-- Action item --
Write out each entry, exactly the way it appears.

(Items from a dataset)
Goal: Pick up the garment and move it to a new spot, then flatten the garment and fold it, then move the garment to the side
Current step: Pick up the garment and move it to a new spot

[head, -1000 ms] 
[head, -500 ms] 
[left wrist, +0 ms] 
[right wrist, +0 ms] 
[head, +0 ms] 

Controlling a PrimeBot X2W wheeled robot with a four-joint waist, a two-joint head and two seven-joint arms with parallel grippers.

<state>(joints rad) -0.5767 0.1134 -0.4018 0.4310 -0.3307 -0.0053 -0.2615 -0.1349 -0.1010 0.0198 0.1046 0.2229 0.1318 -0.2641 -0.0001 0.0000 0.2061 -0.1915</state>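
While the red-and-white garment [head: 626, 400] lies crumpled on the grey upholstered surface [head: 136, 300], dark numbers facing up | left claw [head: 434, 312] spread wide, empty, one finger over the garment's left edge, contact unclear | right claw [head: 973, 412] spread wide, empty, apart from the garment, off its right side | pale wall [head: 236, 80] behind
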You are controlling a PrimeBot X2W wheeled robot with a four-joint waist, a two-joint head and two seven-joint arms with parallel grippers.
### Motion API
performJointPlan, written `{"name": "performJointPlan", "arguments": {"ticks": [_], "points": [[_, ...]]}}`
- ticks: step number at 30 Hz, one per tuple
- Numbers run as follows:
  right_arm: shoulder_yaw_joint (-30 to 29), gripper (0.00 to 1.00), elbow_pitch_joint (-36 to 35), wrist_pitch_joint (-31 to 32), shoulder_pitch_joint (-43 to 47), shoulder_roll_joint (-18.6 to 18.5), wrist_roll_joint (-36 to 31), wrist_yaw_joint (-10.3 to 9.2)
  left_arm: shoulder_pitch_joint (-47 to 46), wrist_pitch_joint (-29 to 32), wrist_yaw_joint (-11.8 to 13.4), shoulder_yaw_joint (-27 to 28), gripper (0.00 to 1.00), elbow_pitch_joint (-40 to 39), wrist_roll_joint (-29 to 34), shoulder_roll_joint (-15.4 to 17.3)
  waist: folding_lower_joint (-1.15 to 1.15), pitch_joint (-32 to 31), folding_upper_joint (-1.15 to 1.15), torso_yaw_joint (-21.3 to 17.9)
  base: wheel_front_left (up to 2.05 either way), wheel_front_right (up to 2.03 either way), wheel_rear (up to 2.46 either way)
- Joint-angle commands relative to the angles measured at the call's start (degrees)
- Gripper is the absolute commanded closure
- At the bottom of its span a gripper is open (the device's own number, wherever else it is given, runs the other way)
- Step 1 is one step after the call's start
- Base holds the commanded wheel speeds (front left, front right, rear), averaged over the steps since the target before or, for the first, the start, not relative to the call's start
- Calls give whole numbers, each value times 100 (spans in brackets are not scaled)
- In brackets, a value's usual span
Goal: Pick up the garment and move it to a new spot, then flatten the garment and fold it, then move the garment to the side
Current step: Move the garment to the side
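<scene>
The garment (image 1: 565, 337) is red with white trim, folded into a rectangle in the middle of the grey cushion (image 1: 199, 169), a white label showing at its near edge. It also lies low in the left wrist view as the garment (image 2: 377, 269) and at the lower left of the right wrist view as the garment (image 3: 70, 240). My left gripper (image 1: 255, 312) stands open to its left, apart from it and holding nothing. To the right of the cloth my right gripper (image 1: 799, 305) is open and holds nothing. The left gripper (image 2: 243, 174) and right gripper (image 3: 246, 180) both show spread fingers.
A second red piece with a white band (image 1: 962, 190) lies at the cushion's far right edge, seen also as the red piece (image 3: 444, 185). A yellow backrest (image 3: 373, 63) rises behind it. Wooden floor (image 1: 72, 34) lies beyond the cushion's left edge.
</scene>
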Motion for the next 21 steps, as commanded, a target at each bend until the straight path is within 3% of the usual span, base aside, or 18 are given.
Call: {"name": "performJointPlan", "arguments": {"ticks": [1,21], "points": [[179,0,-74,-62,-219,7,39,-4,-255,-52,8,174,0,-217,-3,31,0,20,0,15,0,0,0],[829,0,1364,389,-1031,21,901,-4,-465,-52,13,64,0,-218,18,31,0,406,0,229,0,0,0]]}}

-- Answer for the task --
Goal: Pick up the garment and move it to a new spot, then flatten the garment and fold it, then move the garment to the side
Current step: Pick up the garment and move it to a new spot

[head, -1000 ms] 
[head, -500 ms] 
[left wrist, +0 ms] 
[right wrist, +0 ms] 
[head, +0 ms] 

Controlling a PrimeBot X2W wheeled robot with a four-joint waist, a two-joint head and two seven-joint arms with parallel grippers.

<state>(joints rad) -0.5767 0.1134 -0.4018 0.4310 -0.3307 -0.0053 -0.2615 -0.1349 -0.1010 0.0198 0.1046 0.2229 0.1318 -0.2641 -0.0001 0.0000 0.2061 -0.1915</state>
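While the red-and-white garment [head: 626, 400] lies crumpled on the grey upholstered surface [head: 136, 300], dark numbers facing up | left claw [head: 434, 312] spread wide, empty, one finger over the garment's left edge, contact unclear | right claw [head: 973, 412] spread wide, empty, apart from the garment, off its right side | pale wall [head: 236, 80] behind
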You are controlling a PrimeBot X2W wheeled robot with a four-joint waist, a two-joint head and two seven-joint arms with parallel grippers.
### Motion API
performJointPlan, written `{"name": "performJointPlan", "arguments": {"ticks": [_], "points": [[_, ...]]}}`
- ticks: step number at 30 Hz, one per tuple
- Numbers run as follows:
  right_arm: shoulder_yaw_joint (-30 to 29), gripper (0.00 to 1.00), elbow_pitch_joint (-36 to 35), wrist_pitch_joint (-31 to 32), shoulder_pitch_joint (-43 to 47), shoulder_roll_joint (-18.6 to 18.5), wrist_roll_joint (-36 to 31), wrist_yaw_joint (-10.3 to 9.2)
  left_arm: shoulder_pitch_joint (-47 to 46), wrist_pitch_joint (-29 to 32), wrist_yaw_joint (-11.8 to 13.4), shoulder_yaw_joint (-27 to 28), gripper (0.00 to 1.00), elbow_pitch_joint (-40 to 39), wrist_roll_joint (-29 to 34), shoulder_roll_joint (-15.4 to 17.3)
  waist: folding_lower_joint (-1.15 to 1.15), pitch_joint (-32 to 31), folding_upper_joint (-1.15 to 1.15), torso_yaw_joint (-21.3 to 17.9)
  base: wheel_front_left (up to 2.05 either way), wheel_front_right (up to 2.03 either way), wheel_rear (up to 2.46 either way)
- Joint-angle commands relative to the angles measured at the call's start (degrees)
- Gripper is the absolute commanded closure
- At the bottom of its span a gripper is open (the device's own number, wherever else it is given, runs the other way)
- Step 1 is one step after the call's start
- Base holds the commanded wheel speeds (front left, front right, rear), averaged over the steps since the target before or, for the first, the start, not relative to the call's start
- Calls give whole numbers, each value times 100 (spans in brackets are not scaled)
- In brackets, a value's usual span
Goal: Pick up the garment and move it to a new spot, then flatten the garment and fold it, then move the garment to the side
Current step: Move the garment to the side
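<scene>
The garment (image 1: 565, 337) is red with white trim, folded into a rectangle in the middle of the grey cushion (image 1: 199, 169), a white label showing at its near edge. It also lies low in the left wrist view as the garment (image 2: 377, 269) and at the lower left of the right wrist view as the garment (image 3: 70, 240). My left gripper (image 1: 255, 312) stands open to its left, apart from it and holding nothing. To the right of the cloth my right gripper (image 1: 799, 305) is open and holds nothing. The left gripper (image 2: 243, 174) and right gripper (image 3: 246, 180) both show spread fingers.
A second red piece with a white band (image 1: 962, 190) lies at the cushion's far right edge, seen also as the red piece (image 3: 444, 185). A yellow backrest (image 3: 373, 63) rises behind it. Wooden floor (image 1: 72, 34) lies beyond the cushion's left edge.
</scene>
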Motion for the next 21 steps, as commanded, a target at each bend until the straight path is within 3% of the usual span, base aside, or 18 are given.
Call: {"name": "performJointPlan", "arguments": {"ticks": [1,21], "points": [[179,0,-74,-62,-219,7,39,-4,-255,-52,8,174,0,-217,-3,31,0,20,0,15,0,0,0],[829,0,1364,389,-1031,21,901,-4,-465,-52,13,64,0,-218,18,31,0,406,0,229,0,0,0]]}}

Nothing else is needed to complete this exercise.